[Problem to solve] Make an exact copy of the listing below. Pictures stay out of it.

[Dataset extract]
* * * * * * *

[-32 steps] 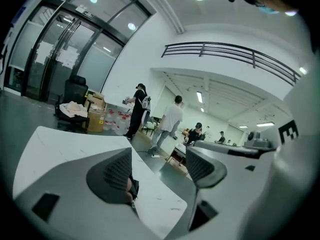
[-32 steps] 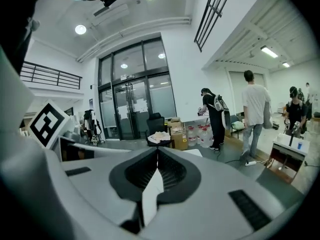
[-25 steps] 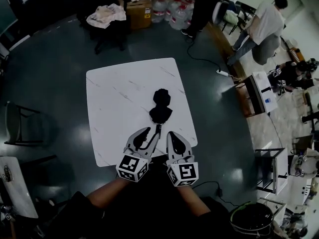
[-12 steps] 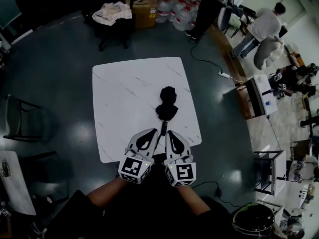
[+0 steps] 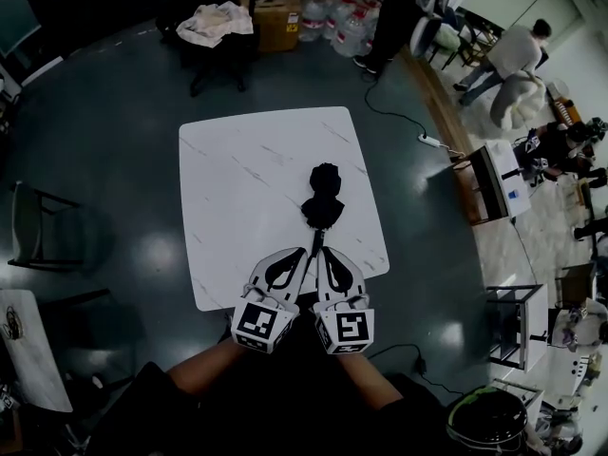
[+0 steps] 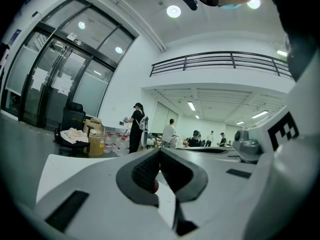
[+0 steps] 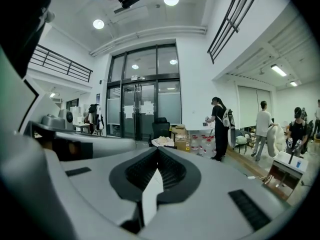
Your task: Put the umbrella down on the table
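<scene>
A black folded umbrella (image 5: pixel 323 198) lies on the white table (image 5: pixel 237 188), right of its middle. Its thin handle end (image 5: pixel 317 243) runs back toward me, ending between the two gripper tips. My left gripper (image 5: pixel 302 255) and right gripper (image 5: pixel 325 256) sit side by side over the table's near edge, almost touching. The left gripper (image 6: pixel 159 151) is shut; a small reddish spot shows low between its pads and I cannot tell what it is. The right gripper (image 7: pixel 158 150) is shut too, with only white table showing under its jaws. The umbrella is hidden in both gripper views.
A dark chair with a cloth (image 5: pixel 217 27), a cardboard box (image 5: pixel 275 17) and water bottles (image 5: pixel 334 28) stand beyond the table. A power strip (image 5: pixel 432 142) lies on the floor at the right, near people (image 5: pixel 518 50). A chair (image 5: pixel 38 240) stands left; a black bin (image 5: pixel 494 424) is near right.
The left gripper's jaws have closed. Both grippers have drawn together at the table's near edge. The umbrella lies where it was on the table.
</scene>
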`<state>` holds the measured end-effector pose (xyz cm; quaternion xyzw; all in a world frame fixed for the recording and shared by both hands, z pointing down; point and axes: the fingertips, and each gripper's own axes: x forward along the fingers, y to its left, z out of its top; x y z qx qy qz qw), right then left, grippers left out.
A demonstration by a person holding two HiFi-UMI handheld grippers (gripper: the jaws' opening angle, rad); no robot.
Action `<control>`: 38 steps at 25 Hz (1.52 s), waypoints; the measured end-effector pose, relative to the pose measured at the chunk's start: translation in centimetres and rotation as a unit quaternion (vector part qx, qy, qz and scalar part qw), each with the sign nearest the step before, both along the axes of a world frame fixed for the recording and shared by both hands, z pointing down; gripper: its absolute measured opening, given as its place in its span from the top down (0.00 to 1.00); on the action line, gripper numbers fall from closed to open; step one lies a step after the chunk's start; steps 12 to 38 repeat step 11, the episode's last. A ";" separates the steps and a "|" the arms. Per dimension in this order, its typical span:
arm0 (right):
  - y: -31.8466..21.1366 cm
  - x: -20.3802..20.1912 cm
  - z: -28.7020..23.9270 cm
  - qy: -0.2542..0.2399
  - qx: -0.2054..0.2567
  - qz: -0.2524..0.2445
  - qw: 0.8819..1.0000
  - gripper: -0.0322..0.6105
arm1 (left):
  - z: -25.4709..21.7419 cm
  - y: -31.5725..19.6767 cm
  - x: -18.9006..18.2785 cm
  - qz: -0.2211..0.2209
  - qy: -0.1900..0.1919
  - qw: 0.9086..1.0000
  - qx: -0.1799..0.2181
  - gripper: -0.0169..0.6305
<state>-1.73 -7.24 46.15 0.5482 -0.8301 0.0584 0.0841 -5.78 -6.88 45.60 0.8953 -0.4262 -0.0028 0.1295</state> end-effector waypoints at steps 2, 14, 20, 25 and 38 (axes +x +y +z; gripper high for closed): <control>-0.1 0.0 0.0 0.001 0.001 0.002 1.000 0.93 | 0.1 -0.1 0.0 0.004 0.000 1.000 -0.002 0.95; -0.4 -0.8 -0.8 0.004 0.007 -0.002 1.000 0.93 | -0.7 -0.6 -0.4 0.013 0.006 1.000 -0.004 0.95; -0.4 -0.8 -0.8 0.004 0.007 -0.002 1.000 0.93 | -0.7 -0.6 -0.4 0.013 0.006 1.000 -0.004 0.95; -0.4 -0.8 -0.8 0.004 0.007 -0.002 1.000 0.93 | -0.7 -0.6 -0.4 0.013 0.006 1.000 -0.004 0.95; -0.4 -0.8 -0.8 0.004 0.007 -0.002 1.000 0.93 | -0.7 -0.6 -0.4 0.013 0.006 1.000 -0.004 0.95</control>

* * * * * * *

[Answer area]
[-32 steps] 
[-32 steps] 
[-25 steps] 
[-12 steps] 
[+0 steps] 
[+0 steps] 
[+0 steps] 
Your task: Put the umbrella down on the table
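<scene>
A black folded umbrella (image 5: pixel 323 198) lies on the white table (image 5: pixel 237 188), right of its middle. Its thin handle end (image 5: pixel 317 243) runs back toward me, ending between the two gripper tips. My left gripper (image 5: pixel 302 255) and right gripper (image 5: pixel 325 256) sit side by side over the table's near edge, almost touching. The left gripper (image 6: pixel 159 151) is shut; a small reddish spot shows low between its pads and I cannot tell what it is. The right gripper (image 7: pixel 158 150) is shut too, with only white table showing under its jaws. The umbrella is hidden in both gripper views.
A dark chair with a cloth (image 5: pixel 217 27), a cardboard box (image 5: pixel 275 17) and water bottles (image 5: pixel 334 28) stand beyond the table. A power strip (image 5: pixel 432 142) lies on the floor at the right, near people (image 5: pixel 518 50). A chair (image 5: pixel 38 240) stands left; a black bin (image 5: pixel 494 424) is near right.
The left gripper's jaws have closed. Both grippers have drawn together at the table's near edge. The umbrella lies where it was on the table.
</scene>
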`<state>` holds the measured end-effector pose (xyz cm; quaternion xyzw; all in a world frame fixed for the recording and shared by both hands, z pointing down; point and axes: the fingertips, and each gripper's own axes: x forward along the fingers, y to its left, z out of its top; x y z qx qy qz qw), right then left, grippers left out.
A demonstration by a person holding two HiFi-UMI handheld grippers (gripper: the jaws' opening angle, rad); no robot.
Action `<control>`: 38 steps at 25 Hz (1.52 s), waypoints; the measured end-effector pose, relative to the pose measured at the chunk's start: translation in centimetres and rotation as a unit quaternion (vector part qx, qy, qz and scalar part qw), each with the sign nearest the step before, both along the axes of a world frame fixed for the recording and shared by both hands, z pointing down; gripper: its absolute measured opening, given as its place in its span from the top down (0.00 to 1.00); on the action line, gripper numbers fall from closed to open; step one lies a step after the chunk's start; steps 12 to 38 repeat step 11, the episode's last. A ";" separates the steps and a "|" the arms. Per dimension in this order, its typical span:
arm0 (right):
  - y: -31.8466..21.1366 cm
  - x: -20.3802..20.1912 cm
  - z: -28.7020..23.9270 cm
  - qy: -0.2542..0.2399
  - qx: -0.2054..0.2567
  - qz: -0.2524..0.2445
  - qw: 0.8819..1.0000
  - gripper: -0.0322..0.6105
arm1 (left):
  - z: -25.4709..21.7419 cm
  - y: -31.5725..19.6767 cm
  - x: -18.9006..18.2785 cm
  - qz: -0.2211..0.2209
  - qy: -0.1900..0.1919
  - qw: 0.9086..1.0000
  - qx: -0.1799..0.2181
  - gripper: -0.0169..0.6305
<state>-1.73 -7.24 46.15 0.5482 -0.8301 0.0584 0.0841 -5.78 -6.88 45.60 0.8953 -0.4262 -0.0028 0.1295</state> end-effector waypoints at steps 2, 14, 20, 25 and 38 (axes +x +y +z; gripper high for closed): <control>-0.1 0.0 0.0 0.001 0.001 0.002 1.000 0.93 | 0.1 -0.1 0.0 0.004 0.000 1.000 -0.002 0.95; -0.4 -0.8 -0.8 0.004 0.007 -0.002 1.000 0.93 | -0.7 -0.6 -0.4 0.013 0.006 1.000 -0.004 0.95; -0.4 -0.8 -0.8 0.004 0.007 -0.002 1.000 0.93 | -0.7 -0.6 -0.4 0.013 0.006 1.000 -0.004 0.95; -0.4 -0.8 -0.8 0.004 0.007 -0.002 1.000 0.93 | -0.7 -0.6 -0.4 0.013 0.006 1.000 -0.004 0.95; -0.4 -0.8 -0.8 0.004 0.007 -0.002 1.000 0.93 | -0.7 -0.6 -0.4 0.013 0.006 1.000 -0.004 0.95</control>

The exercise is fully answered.